From the entries below, copy out all lines holding "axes".

Collected data:
[Start of Attachment]

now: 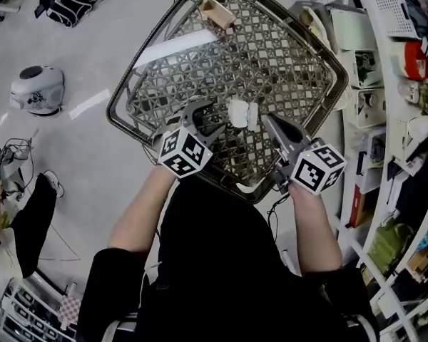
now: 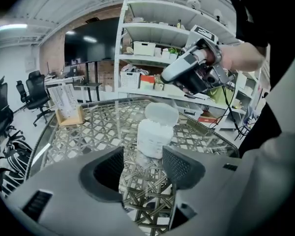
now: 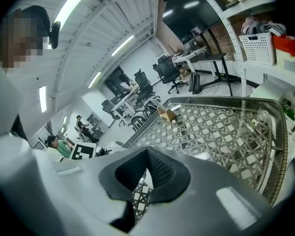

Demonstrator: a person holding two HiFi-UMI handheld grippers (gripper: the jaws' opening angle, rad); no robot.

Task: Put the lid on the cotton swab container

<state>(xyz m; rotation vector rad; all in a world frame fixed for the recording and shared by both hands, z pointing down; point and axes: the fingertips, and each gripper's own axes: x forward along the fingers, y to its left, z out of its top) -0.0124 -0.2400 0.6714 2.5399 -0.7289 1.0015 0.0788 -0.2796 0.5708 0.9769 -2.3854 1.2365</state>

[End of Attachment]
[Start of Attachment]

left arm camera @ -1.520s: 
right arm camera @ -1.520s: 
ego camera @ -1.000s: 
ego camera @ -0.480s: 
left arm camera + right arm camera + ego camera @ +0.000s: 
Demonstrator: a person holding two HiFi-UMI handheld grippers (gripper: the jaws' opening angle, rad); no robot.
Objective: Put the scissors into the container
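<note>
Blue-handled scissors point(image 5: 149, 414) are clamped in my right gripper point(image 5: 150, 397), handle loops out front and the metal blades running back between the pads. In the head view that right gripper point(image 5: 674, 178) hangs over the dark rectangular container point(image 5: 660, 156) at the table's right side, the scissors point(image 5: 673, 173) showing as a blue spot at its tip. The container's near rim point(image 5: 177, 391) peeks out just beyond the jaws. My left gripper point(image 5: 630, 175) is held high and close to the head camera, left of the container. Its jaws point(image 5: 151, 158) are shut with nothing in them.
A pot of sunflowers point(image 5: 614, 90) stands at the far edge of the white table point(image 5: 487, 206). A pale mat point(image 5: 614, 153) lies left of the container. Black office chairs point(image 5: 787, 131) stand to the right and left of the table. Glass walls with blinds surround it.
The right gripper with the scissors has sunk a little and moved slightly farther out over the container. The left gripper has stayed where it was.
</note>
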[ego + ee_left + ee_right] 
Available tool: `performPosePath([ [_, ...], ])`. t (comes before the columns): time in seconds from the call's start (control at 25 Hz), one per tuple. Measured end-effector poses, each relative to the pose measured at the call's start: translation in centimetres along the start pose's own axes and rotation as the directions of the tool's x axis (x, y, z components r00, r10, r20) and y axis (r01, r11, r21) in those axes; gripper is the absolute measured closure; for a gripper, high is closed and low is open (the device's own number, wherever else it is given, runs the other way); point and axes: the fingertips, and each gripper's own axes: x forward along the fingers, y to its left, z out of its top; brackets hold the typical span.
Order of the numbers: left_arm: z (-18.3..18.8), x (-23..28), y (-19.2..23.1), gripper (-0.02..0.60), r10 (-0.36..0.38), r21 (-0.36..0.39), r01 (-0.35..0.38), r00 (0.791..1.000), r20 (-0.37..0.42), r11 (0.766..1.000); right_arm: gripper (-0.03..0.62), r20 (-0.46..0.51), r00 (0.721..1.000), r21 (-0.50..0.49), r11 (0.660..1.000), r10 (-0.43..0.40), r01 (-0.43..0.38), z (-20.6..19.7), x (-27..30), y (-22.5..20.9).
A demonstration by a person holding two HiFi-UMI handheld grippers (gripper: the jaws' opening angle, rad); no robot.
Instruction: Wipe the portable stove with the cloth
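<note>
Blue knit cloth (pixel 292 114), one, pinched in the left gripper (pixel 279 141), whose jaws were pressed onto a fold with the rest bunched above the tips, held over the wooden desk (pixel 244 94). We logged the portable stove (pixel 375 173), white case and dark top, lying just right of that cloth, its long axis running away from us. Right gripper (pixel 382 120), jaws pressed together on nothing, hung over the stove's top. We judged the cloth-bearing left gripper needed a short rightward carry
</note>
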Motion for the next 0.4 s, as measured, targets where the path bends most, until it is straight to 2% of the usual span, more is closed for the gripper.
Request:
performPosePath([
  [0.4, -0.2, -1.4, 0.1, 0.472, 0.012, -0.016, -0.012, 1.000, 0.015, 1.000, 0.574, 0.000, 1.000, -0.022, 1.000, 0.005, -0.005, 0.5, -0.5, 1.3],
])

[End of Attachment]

Answer area:
<state>(xyz m; rotation vector rad; all in a world frame fixed for the recording and shared by both hands, z pointing down; point and axes: the fingertips, and each gripper's own axes: x forward along the fingers, y to its left, z out of its top) -0.0124 -0.2400 0.6714 2.5399 -0.7289 1.0015 0.0788 -0.2796 0.5708 0.9769 -2.3854 1.2365</state>
Available tool: `performPosePath([ [_, ...], ])`. t (comes before the columns): time in seconds from the call's start (control at 25 Hz), one per tuple. Measured end-effector poses, each relative to the pose measured at the call's start: translation in centimetres along the start pose's own axes and rotation as the directions of the tool's x axis (x, y, z components r00, r10, r20) and y axis (r01, r11, r21) in those axes; gripper is the absolute measured closure; for a gripper, high is closed and low is open (the device's own number, wherever else it is given, runs the other way); point and axes: the fingertips, and each gripper's own axes: x forward along the fingers, y to its left, z out of its top; brackets hold the typical span.

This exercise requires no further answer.